#### [Problem requirements]
Your answer must be the listing repeated word for word, without its pictures.
(Available data begins)
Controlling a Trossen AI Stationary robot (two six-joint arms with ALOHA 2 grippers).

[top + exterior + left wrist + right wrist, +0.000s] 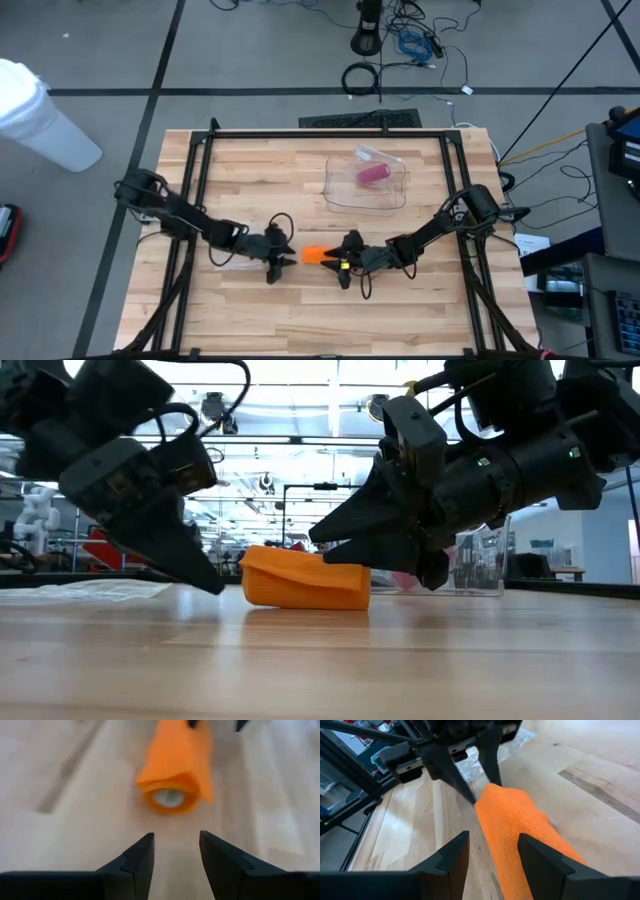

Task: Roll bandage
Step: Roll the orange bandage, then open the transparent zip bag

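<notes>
Orange bandage roll [316,254] lay mid-surface between my arms | left end effector [283,262] spread, empty, just off one end | right end effector [342,270] straddled the other end, fingers apart, not visibly pinching | risk, I judged: a nudge from either side could loosen the wrap or roll it away.

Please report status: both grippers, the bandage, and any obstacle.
Left gripper open, just short of orange bandage roll. Right gripper open, fingers astride roll's other end. Clear container stands behind, not obstructing.
</notes>
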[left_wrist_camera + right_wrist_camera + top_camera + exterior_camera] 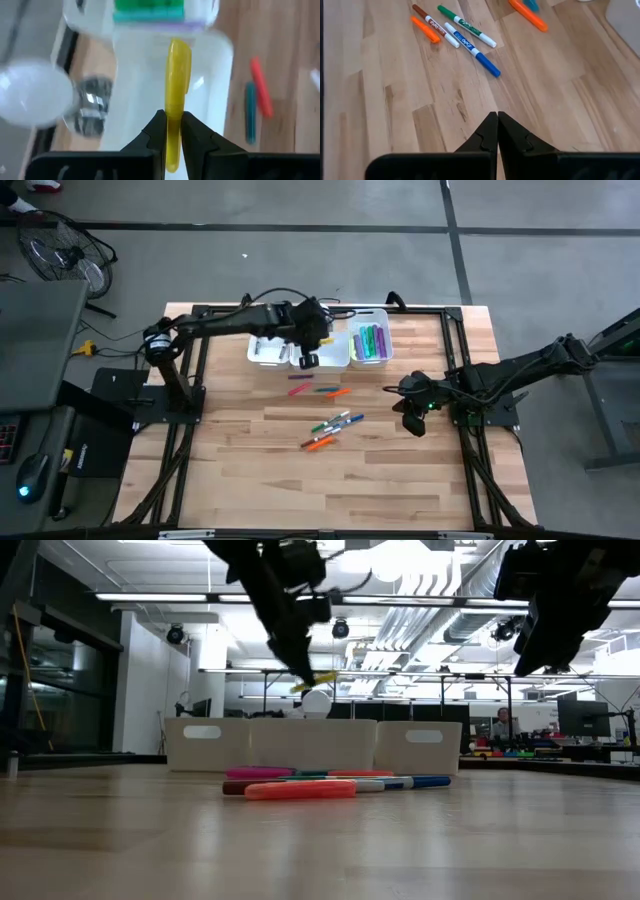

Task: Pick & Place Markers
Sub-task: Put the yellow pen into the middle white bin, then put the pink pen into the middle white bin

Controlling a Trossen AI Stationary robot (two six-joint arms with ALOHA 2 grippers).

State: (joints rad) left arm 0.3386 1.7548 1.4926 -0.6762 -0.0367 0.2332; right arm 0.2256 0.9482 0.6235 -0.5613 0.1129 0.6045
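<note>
Wooden table (400, 480) from above: left gripper (307, 360) over middle white bin (322, 350), markers (335, 425) scattered mid-table. Table level: yellow marker (318, 681) held high. Left wrist: fingers (197, 137) clamping yellow marker. Right wrist: right gripper (497, 120) closed, empty.

From overhead we see the wooden table (400, 470) evenly and softly lit, with only faint shadows beneath the arms. At table height, rows of ceiling lights (420, 570) glare brightly, turning the arms into dark silhouettes; the near tabletop is out of focus. In the left wrist view we find the yellow marker (176, 95) fairly distinct, while the white bin (215, 75) behind it is blurred and washed out. The right wrist view is sharp and evenly lit.
</note>
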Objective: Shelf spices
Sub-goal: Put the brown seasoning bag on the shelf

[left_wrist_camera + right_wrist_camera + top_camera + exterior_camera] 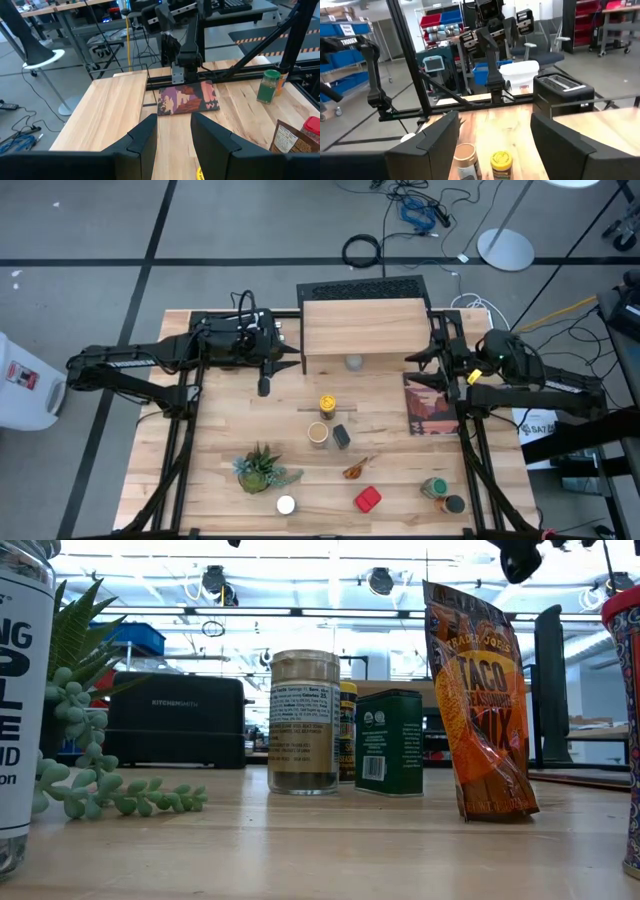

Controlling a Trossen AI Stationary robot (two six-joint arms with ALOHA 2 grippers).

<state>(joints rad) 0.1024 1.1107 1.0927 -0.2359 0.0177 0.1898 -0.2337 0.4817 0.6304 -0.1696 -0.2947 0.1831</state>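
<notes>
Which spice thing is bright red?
The red tin, lying near the front of the table. The jars around it have yellow, tan, white or green tops, and none is red all over.

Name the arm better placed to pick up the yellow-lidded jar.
Left, narrowly. Its tool hangs open nearer the yellow-lidded jar; the right tool, also open, sits farther off by the shelf.

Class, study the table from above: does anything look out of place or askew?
One thing: a flat packet lies on its face beside the right gripper, while the jars stand upright. The spices are scattered over the tabletop, and the shelf top is bare.
</notes>
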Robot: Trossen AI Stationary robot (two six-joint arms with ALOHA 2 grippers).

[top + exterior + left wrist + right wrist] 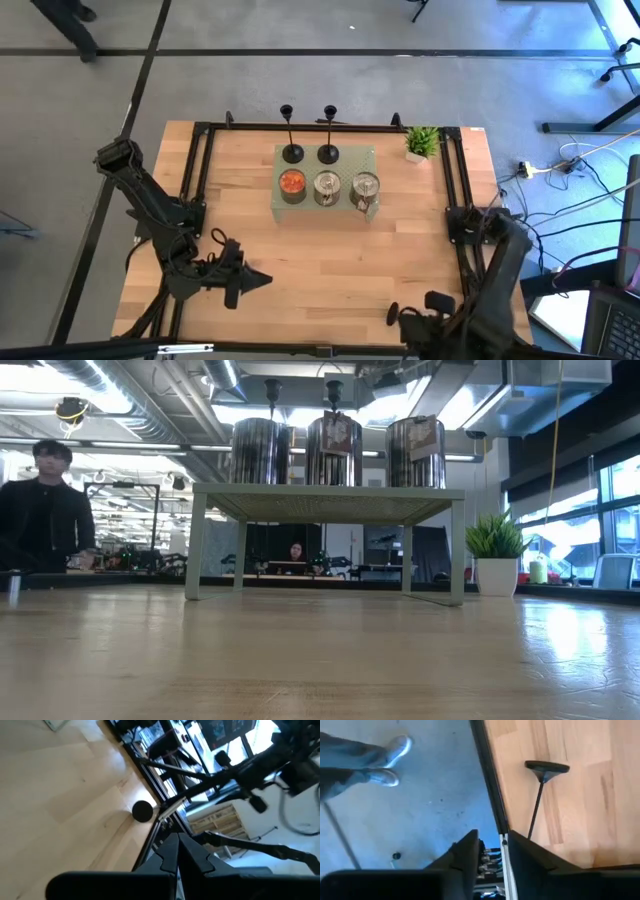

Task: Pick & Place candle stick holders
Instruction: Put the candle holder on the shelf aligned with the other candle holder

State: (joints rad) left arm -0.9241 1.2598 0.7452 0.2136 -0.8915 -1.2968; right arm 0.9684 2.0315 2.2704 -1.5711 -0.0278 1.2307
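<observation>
From above, two candle stick holders [291, 152] [328, 152] stand at the back of the green shelf [370, 158], behind three tins [327, 187]. A third holder [393, 313] lies on the surface [330, 260] by the right end effector [415, 318]. The left end effector [262, 280] is pinched closed, empty. The right wrist view shows parted fingers [465, 852] around that holder's stem.

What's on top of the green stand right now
The stand carries two black holders, one at back left, one beside it, and three cans along the front. Under them its top is hidden. The third holder lies on the table near the right gripper.
</observation>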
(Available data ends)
#### [Solution]
Controlling a Trossen AI Stationary robot (two six-joint arms with ALOHA 2 grippers).

[top + exterior + left wrist + right wrist, +0.000s] 

Task: Roll bandage
Step: Roll the orange bandage, then open the transparent zip bag

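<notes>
Orange bandage roll [316,254] lay mid-surface between my arms | left end effector [283,262] spread, empty, just off one end | right end effector [342,270] straddled the other end, fingers apart, not visibly pinching | risk, I judged: a nudge from either side could loosen the wrap or roll it away.

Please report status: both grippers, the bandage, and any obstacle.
Left gripper open, just short of orange bandage roll. Right gripper open, fingers astride roll's other end. Clear container stands behind, not obstructing.
</notes>
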[left_wrist_camera + right_wrist_camera + top_camera + exterior_camera] 

Task: Pick & Place Markers
Sub-task: Put the yellow pen into the middle white bin, then put the pink pen into the middle white bin

Controlling a Trossen AI Stationary robot (two six-joint arms with ALOHA 2 grippers).

State: (joints rad) left arm 0.3386 1.7548 1.4926 -0.6762 -0.0367 0.2332; right arm 0.2256 0.9482 0.6235 -0.5613 0.1129 0.6045
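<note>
Wooden table (400, 480) from above: left gripper (307, 360) over middle white bin (322, 350), markers (335, 425) scattered mid-table. Table level: yellow marker (318, 681) held high. Left wrist: fingers (197, 137) clamping yellow marker. Right wrist: right gripper (497, 120) closed, empty.

From overhead we see the wooden table (400, 470) evenly and softly lit, with only faint shadows beneath the arms. At table height, rows of ceiling lights (420, 570) glare brightly, turning the arms into dark silhouettes; the near tabletop is out of focus. In the left wrist view we find the yellow marker (176, 95) fairly distinct, while the white bin (215, 75) behind it is blurred and washed out. The right wrist view is sharp and evenly lit.
</note>
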Objective: Shelf spices
Sub-goal: Put the brown seasoning bag on the shelf

[left_wrist_camera + right_wrist_camera + top_camera + exterior_camera] 

Controlling a Trossen AI Stationary robot (two six-joint arms with ALOHA 2 grippers).

<state>(joints rad) 0.1024 1.1107 1.0927 -0.2359 0.0177 0.1898 -0.2337 0.4817 0.6304 -0.1696 -0.2947 0.1831</state>
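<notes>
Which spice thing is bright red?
The red tin, lying near the front of the table. The jars around it have yellow, tan, white or green tops, and none is red all over.

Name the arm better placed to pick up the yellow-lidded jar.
Left, narrowly. Its tool hangs open nearer the yellow-lidded jar; the right tool, also open, sits farther off by the shelf.

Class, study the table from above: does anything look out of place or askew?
One thing: a flat packet lies on its face beside the right gripper, while the jars stand upright. The spices are scattered over the tabletop, and the shelf top is bare.
</notes>
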Robot: Trossen AI Stationary robot (two six-joint arms with ALOHA 2 grippers).

[top + exterior + left wrist + right wrist] 

Task: Pick & Place candle stick holders
Instruction: Put the candle holder on the shelf aligned with the other candle holder

State: (joints rad) left arm -0.9241 1.2598 0.7452 0.2136 -0.8915 -1.2968; right arm 0.9684 2.0315 2.2704 -1.5711 -0.0278 1.2307
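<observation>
From above, two candle stick holders [291, 152] [328, 152] stand at the back of the green shelf [370, 158], behind three tins [327, 187]. A third holder [393, 313] lies on the surface [330, 260] by the right end effector [415, 318]. The left end effector [262, 280] is pinched closed, empty. The right wrist view shows parted fingers [465, 852] around that holder's stem.

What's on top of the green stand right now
The stand carries two black holders, one at back left, one beside it, and three cans along the front. Under them its top is hidden. The third holder lies on the table near the right gripper.
</observation>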

No more work is needed on this exercise.